● Task description: Only one number is expected here, namely how many lines of the entries below hold the string "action".

[Stored items from a collection]
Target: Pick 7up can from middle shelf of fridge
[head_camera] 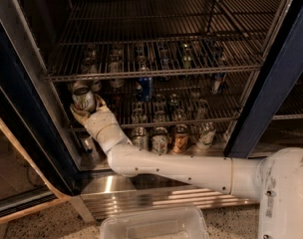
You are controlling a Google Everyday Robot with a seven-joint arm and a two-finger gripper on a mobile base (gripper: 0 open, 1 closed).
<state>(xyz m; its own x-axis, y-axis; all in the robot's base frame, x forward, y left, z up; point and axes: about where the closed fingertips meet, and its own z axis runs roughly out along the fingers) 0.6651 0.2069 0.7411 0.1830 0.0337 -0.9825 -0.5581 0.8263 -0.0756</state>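
Note:
The 7up can (83, 99), pale with green lettering and a silver top, is at the far left of the fridge (278, 78), just above the front rail of the middle shelf (201, 119). My gripper (86, 108) reaches in from the lower right on a white arm and is shut on the can. One tan finger (75, 114) is on its left and one on its right. The can is held slightly tilted, under the upper wire rack (156, 72).
A blue Pepsi can (145, 87) stands further back in the middle. Several cans (180, 138) line the rack below. The fridge's dark left frame (22, 108) is close to the gripper. A ribbed steel base (141, 195) and a clear plastic bin (156, 224) lie below.

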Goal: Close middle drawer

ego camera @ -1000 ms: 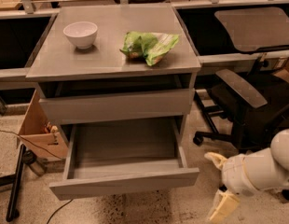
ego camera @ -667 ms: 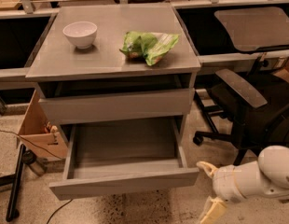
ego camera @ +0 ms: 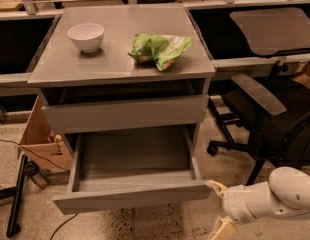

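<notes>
The grey cabinet (ego camera: 122, 66) has its top drawer (ego camera: 125, 113) pushed in. Below it the middle drawer (ego camera: 132, 196) is pulled far out, and its inside is empty. Its flat grey front faces me near the floor. My gripper (ego camera: 218, 208) is at the lower right, just beside the right end of that drawer front, on a white arm coming in from the right edge. Its two cream fingers (ego camera: 215, 186) stand apart, one above the other, with nothing between them. The upper fingertip is at the front's right corner. The lowest drawer is hidden.
A white bowl (ego camera: 86, 36) and a green bag (ego camera: 160, 49) lie on the cabinet top. A black office chair (ego camera: 267, 109) stands close on the right. A cardboard box (ego camera: 42, 139) and a black pole with a cable (ego camera: 17, 194) are on the floor at the left.
My gripper and arm have moved left, from well right of the drawer to its front's right corner. The drawer has not moved.
</notes>
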`<move>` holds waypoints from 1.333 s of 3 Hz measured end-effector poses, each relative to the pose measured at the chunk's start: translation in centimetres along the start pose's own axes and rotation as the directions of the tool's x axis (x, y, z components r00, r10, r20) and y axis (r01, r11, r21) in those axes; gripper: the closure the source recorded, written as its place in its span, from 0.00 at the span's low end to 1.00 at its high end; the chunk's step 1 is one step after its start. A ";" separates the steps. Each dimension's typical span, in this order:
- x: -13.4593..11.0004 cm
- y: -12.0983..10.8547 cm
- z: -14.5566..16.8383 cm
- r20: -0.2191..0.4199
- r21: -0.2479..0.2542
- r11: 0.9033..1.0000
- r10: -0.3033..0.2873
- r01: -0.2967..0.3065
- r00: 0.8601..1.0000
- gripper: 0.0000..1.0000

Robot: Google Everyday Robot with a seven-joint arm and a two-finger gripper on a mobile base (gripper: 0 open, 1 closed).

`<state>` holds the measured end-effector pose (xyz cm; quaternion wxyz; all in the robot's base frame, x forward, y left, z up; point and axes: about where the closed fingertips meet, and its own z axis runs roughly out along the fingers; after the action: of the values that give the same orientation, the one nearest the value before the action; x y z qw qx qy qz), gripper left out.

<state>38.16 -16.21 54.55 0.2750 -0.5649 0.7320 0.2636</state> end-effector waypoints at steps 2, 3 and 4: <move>1.2 -0.6 3.2 -0.001 -0.101 0.994 0.048 -0.048 0.999 0.00; 3.4 -0.7 6.5 0.024 -0.150 0.984 0.096 -0.091 0.995 0.00; 5.3 -0.9 8.7 0.021 -0.175 0.974 0.148 -0.142 0.989 0.00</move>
<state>38.81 -13.99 44.57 0.2173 -0.5271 0.7410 0.3549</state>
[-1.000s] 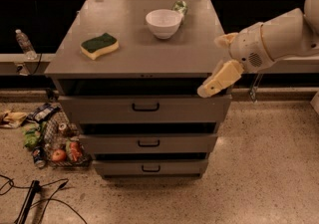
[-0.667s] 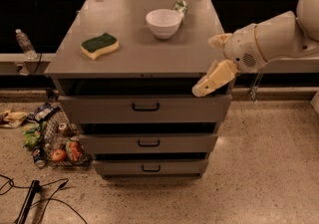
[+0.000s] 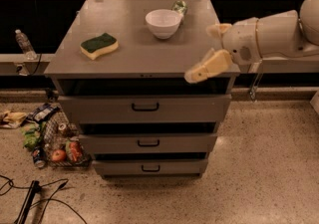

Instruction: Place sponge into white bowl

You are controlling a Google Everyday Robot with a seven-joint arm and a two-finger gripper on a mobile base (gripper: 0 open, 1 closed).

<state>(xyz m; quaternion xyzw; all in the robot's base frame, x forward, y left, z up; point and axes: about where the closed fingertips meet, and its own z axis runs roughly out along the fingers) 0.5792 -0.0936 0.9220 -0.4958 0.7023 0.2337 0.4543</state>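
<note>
The sponge (image 3: 99,45), pale yellow with its dark green layer facing up, lies flat on the left part of the grey cabinet top (image 3: 134,56). The white bowl (image 3: 163,22) stands upright and empty at the back middle of the top. My gripper (image 3: 201,53) hangs at the cabinet's right front corner, to the right of both things and touching neither. Its two cream fingers (image 3: 208,66) are spread apart with nothing between them.
A small green-and-white wrapper-like object (image 3: 180,7) lies just behind the bowl. The cabinet has three closed drawers (image 3: 145,107). A water bottle (image 3: 23,43) stands on a ledge at the left. Litter and cans (image 3: 52,141) and cables (image 3: 35,200) lie on the floor at the left.
My arm and gripper have moved left, from beside the cabinet to over its right front corner. The sponge and bowl have not moved.
</note>
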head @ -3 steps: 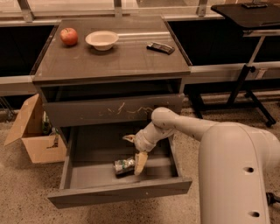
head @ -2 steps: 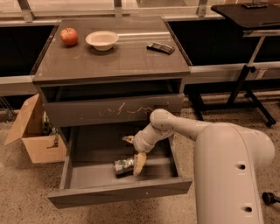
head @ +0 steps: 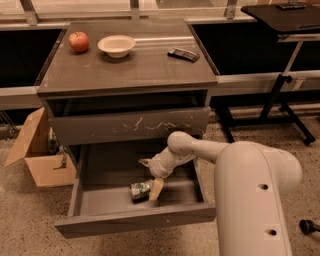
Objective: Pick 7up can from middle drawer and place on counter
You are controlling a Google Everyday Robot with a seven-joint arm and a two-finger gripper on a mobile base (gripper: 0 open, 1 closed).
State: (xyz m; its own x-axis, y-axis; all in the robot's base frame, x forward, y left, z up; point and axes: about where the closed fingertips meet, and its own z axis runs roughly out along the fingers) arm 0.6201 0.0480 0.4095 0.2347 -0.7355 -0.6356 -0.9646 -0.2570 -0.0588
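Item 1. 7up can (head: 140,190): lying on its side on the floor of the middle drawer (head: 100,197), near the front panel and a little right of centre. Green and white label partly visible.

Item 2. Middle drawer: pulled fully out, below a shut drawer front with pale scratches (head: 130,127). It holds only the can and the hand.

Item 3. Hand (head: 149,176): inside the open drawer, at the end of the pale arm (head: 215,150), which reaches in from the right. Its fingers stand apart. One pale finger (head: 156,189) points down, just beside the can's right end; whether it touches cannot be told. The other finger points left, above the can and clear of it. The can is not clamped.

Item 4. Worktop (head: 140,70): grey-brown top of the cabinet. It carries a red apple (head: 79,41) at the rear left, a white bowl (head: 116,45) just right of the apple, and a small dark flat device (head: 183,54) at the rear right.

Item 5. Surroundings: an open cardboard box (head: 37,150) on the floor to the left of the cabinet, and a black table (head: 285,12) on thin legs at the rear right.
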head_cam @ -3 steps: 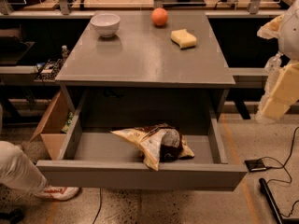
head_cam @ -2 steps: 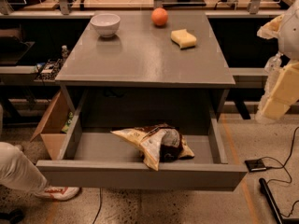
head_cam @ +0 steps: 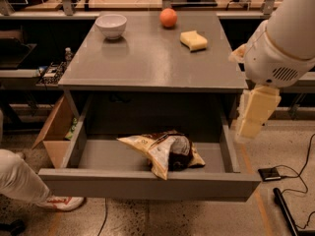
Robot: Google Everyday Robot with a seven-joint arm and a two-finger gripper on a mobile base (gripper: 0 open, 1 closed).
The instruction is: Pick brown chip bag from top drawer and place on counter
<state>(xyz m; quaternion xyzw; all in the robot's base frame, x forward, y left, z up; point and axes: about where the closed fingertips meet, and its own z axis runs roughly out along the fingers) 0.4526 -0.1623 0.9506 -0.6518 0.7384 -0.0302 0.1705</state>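
At the frame's right edge the white arm point(head_cam: 288, 33) points downward, its gripper point(head_cam: 250, 126) hanging beside the top drawer point(head_cam: 147, 183); released or clenched, I cannot tell; the brown chip bag point(head_cam: 162, 151) lies inside.

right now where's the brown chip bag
In camera view the brown chip bag lies in the open top drawer, right of centre, near its front panel; the gripper hangs beside the drawer's right wall.

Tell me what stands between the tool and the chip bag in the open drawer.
Nothing visible does. The tool hangs beside the right wall of the wide grey metal drawer; the wrinkly tan-and-brown foil chip bag lies uncovered near the drawer's front.
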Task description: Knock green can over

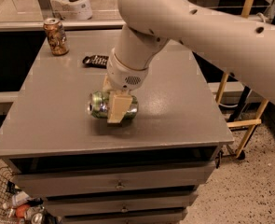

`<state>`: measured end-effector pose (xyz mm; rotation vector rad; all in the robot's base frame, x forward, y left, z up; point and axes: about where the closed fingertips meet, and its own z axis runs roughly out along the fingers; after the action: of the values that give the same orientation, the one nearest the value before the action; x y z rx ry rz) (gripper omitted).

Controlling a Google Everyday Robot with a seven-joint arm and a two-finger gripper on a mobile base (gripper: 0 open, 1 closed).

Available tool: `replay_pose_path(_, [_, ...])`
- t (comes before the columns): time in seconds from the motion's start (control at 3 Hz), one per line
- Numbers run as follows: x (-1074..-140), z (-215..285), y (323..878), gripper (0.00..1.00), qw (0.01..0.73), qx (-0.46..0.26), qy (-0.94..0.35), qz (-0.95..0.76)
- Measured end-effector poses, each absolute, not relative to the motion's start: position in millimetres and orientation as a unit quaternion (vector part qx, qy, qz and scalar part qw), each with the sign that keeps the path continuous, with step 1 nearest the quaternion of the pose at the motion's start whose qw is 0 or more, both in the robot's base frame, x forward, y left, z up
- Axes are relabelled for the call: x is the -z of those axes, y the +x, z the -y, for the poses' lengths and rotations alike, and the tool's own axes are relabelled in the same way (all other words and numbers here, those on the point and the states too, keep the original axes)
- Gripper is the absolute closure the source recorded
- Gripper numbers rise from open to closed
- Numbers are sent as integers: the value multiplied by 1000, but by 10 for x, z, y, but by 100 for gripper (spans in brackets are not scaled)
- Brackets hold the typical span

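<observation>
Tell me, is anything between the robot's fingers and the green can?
No, nothing. The gripper has its fingers clasped right around the green can, which lies on its side on the grey table.

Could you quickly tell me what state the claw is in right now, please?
Claw: closed around the green can, which lies on its side on the grey table, over the table's front half.
</observation>
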<state>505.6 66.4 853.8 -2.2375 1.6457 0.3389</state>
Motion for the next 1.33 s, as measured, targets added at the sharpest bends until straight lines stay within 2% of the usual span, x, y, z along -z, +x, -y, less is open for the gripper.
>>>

● Response: 2